The (first) appeal - discussion 
[45]
The competing positions have been outlined on the appeal. Two questions fall for judgment. The first is whether the crew members must have had their wage claim determined other than in the “forfeiture Court” before they can claim an interest in forfeit property under the Fisheries Act. The second is whether the District Court has jurisdiction to determine the wage claim in this instance. 

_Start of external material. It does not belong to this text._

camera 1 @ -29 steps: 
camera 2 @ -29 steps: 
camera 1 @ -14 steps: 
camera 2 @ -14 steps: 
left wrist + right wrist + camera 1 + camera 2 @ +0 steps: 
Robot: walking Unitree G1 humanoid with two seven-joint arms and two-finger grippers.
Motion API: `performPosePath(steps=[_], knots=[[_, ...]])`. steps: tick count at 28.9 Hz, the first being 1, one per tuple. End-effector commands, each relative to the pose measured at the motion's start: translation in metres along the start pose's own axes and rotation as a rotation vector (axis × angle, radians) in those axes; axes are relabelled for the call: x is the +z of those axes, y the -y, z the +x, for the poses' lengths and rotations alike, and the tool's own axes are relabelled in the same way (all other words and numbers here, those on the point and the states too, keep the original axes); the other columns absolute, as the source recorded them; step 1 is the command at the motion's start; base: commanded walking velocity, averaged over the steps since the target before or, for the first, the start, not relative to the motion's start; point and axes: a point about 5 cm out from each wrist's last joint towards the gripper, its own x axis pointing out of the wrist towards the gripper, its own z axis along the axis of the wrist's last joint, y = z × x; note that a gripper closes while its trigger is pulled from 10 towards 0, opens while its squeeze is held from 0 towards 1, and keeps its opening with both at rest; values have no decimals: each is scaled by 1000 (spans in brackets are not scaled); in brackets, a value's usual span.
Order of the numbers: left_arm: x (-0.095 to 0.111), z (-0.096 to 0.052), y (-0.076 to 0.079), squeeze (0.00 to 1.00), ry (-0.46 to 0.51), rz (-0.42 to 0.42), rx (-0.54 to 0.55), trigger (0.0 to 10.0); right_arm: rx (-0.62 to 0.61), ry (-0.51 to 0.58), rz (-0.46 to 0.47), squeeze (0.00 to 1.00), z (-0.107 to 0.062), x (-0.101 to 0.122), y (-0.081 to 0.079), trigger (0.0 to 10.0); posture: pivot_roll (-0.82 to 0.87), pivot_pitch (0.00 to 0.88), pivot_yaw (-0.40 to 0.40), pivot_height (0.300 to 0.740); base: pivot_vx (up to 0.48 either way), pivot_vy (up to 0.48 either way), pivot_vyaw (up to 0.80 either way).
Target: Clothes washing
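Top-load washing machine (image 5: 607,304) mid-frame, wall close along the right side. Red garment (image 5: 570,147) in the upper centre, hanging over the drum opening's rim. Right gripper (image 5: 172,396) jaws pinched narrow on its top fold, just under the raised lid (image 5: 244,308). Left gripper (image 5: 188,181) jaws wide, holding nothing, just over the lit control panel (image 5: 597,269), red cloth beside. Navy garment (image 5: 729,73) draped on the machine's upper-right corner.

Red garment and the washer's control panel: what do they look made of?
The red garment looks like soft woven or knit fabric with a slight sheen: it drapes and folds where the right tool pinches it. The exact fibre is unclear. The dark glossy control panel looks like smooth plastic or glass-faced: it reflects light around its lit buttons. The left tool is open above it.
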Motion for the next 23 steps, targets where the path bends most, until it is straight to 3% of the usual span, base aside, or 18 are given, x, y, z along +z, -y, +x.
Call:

Wage claim and “forfeiture claim” - concurrent or sequential? — which Courts or Tribunals? 
[46]
The relevant provisions of s 256(1) provide: 
interest means,— 
(a)
(b)
in the case of a foreign vessel, a foreign-owned New Zealand fishing vessel, or a foreign-operated fish carrier,— 
(i)
ownership; and 
(ii)
an interest, as determined by the Employment Relations Authority or any court, that any fishing crew have in unpaid wages; and 
(iii)
an interest in costs incurred by a third party (other than the employer) to provide for the support and repatriation of foreign crew employed on the vessel: 
(c)
in the case of other forfeit property, a legal or equitable interest in that forfeit property that existed at the time of the forfeiture; but does not include any interest (other than an interest referred to in paragraph (b)) in a foreign vessel, a foreign-owned New Zealand fishing vessel, or a foreign-operated fish carrier. ”
(Emphasis added) 
[47]
A range of potential answers is immediately identifiable. “Determined” may mean “determined in distinct proceedings, before the forfeiture proceedings”, or “determined somewhere before any interest in forfeit property can be finally determined”, or it may mean “determined at some time, not necessarily before establishing an interest in forfeit property”. Mr Squire argued for the first of these interpretations, while the first and second respondents argued for the third. I regard the second as correct for the following reasons. 
[48]
It would be too speculative to find that an interest exists in unpaid wages so as to compel the Crown to allocate part of the proceeds of sale of forfeit property, without any settled legal basis for that interest. A finding that a crew member has a legal interest in forfeit property rests on a finding that wages are owing. An interest cannot be established on the basis of a mere allegation of being owed wages. Otherwise the Crown would be compelled to pay money to crew who simply allege (with some, but not necessarily much, specificity) that they are entitled to wages arising from their work on a ship. No legal entitlement would need to be proved before relief was ordered. The claim could be wholly without merit and the estimate of quantum could be wholly misplaced. 
[49]
The nature of payments ordered in forfeiture proceedings in my view compels reading s 256 as requiring a prior determination of the wage claim before relief can be finally ordered. Forfeiture proceedings can be launched against the Crown in lieu of proceedings against the former owner of that property. Relief may be ordered when an interest is established in the former owner's property, not when an interest is simply asserted. If the property had not been forfeit, the crew members would have had to establish their claim to wages against Sajo before receiving any money. The mere act of forfeiture cannot advance their position. Claims to unpaid wages and other breaches of employment law remain just that, claims. 
[50]
I do not accept the submission that the expressions “if possible” and “estimate” in relation to the valuation of the claimant's interest are signals that s 256 contemplated contingent claims to an interest in forfeiture (that is, before the basis for an interest is made out). Sections 256(4)(d) and 256(6)(b), in which these expressions appear, relate to any claims made under s 256(3), not simply to claims where the interest is founded on unpaid wages. Those qualifying expressions “if possible” and “estimate” will apply in many cases involving interests arising from forfeit fishing quotas (s 256(1)(a)), legal or equitable interests in other forfeit property (s 256(1)(c)) and “interest[s] in costs incurred by a third party … to provide for the support and repatriation of foreign crew employed on the vessel” (s 256(1)(b)(iii)).